Fakhriya Al-Yahyai has had a passion for art since childhood. She joined the first batch of art students at Sultan Qaboos University’s department of art education in the 1990s.
At the time, the young student did not much care that some of her relatives questioned the merit of her chosen field, which they deemed unimportant. But Al-Yahyai continued her studies and became one of the most prominent names in the plastic arts in the Gulf region, in art practice and teaching alike.
Al-Yahyai is proud of being the first academic artist and researcher specializing in the plastic arts in the Sultanate of Oman. “The path to success was difficult, but I was determined to keep going. I wanted to succeed as a mother, a wife, an artist, and an academic.”
After graduating ranked first in her department in 1995, Al-Yahyai joined the faculty as a teaching assistant. She later obtained a master’s and doctoral degrees from the University of Wales and De Montfort University, in Britain.
Studying in the United Kingdom was Al-Yahyai’s first time travelling abroad alone. Initially, she said, she faced difficulties from the academic community’s view of her “as a woman with a headscarf coming from a Bedouin Gulf state to study art in Europe. There were very few visual or written references to the history of Omani art, despite the rich artistic movement that has dozens of works by Omani artists.”
“Those plans, training programmes, and conferences were to encourage the largest possible number of students and scholars to experience as many fields of art as possible.”Fakhriya Al-Yahyai
But she regarded difficulties as incentives and searched for everything related to Omani culture in her field of study.
Building International Connections
Al-Yahyai returned to Sultan Qaboos University in 2004 and began working with Mohammed Al-Amri to document the Omani fine arts movement.

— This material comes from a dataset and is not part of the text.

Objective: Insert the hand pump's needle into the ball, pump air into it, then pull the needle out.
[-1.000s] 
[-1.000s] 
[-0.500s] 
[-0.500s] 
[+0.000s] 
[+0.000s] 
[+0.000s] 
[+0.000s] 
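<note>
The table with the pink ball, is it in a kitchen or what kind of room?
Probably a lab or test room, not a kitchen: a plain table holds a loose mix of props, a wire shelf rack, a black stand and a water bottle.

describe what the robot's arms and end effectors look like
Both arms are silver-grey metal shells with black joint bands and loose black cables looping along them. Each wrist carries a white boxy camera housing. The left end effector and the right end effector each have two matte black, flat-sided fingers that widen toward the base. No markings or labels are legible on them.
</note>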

In 2006, they released their first book, “The Plastic Arts in Oman”, published by the Arab League Educational, Cultural and Scientific Organisation.
She led the university’s art education department for two terms, between 2013 and 2019. During that time, she updated the art curricula to international standards. She also worked to obtain recognition for the Bachelor of Art Education programme by a team of American experts and obtained global accreditation for the department’s academic courses from the National Association of Schools of Art and Design, in the United States.
Through these efforts, Al-Yahyai sought to help younger generations avoid the difficulties she faced, to widen their frame of reference and help them integrate with international trends despite the huge differences between the European and Arab art environments.
To familiarise students with the latest artistic developments abroad, Al-Yahyai invited foreign artists to spend a week in Oman and give workshops. The project continued for three semesters but had to be halted during the Covid-19 pandemic. The project included organizing exhibitions to enhance students’ connections with the visiting artists and their works.
In 2015 Al-Yahyai launched a research group for Omani visual arts, holding conferences and seminars to document everything related to arts in the sultanate. She also presided over the university’s first master’s programme in art education.
“Those plans, training programmes, and conferences were to encourage the largest possible number of students and scholars to experience as many fields of art as possible,” she explained.
A Supportive Mentor
Najla Al-Saadi, an assistant professor at Sultan Qaboos University’s department of art education, was among the students who benefited from Al-Yahyai’s experience.
Al-Saadi told Al-Fanar Media: “Al-Yahyai gave a lot to her students and me personally by her openness about her experiences studying art in Europe. She was supportive in everything: knowledge, advice, and scientific research cooperation with her colleagues and students.”
“Dr. Fakhriya has played a major role in the development of Omani art through the research, books, and publications.”Najla Al-Saadi
An assistant professor at Sultan Qaboos University’s department of art education
She added: “Dr. Fakhriya has played a major role in the development of Omani art through the research, books, and publications.”
Badar Almamari, head of the art education department, added that Al-Yahyai’s experience had encouraged many academics and women to study the fine arts.
“Today, we can see her impact on the new generation of the department’s faculty members,” he wrote in an email. “Moreover, her artistic experience has had a tangible impact on local and regional women artists.
Al-Yahyai’s international recognitions include an honourable mention at the 16th Asian Art Biennale Bangladesh (2014), membership in the International Museum of Women in San Francisco (2013), a first prize in sculpture in the 2001 exhibition of the Omani Society for Fine Arts, and the Best Researcher Award at Sultan Qaboos University (2018, 2019).
She has also held numerous local and international solo exhibitions. In her most recent, “Folds in the Void” (“Tawaya Al-Barah”), in 2019, she exhibited 35 of her works at Sultan Qaboos University Hall.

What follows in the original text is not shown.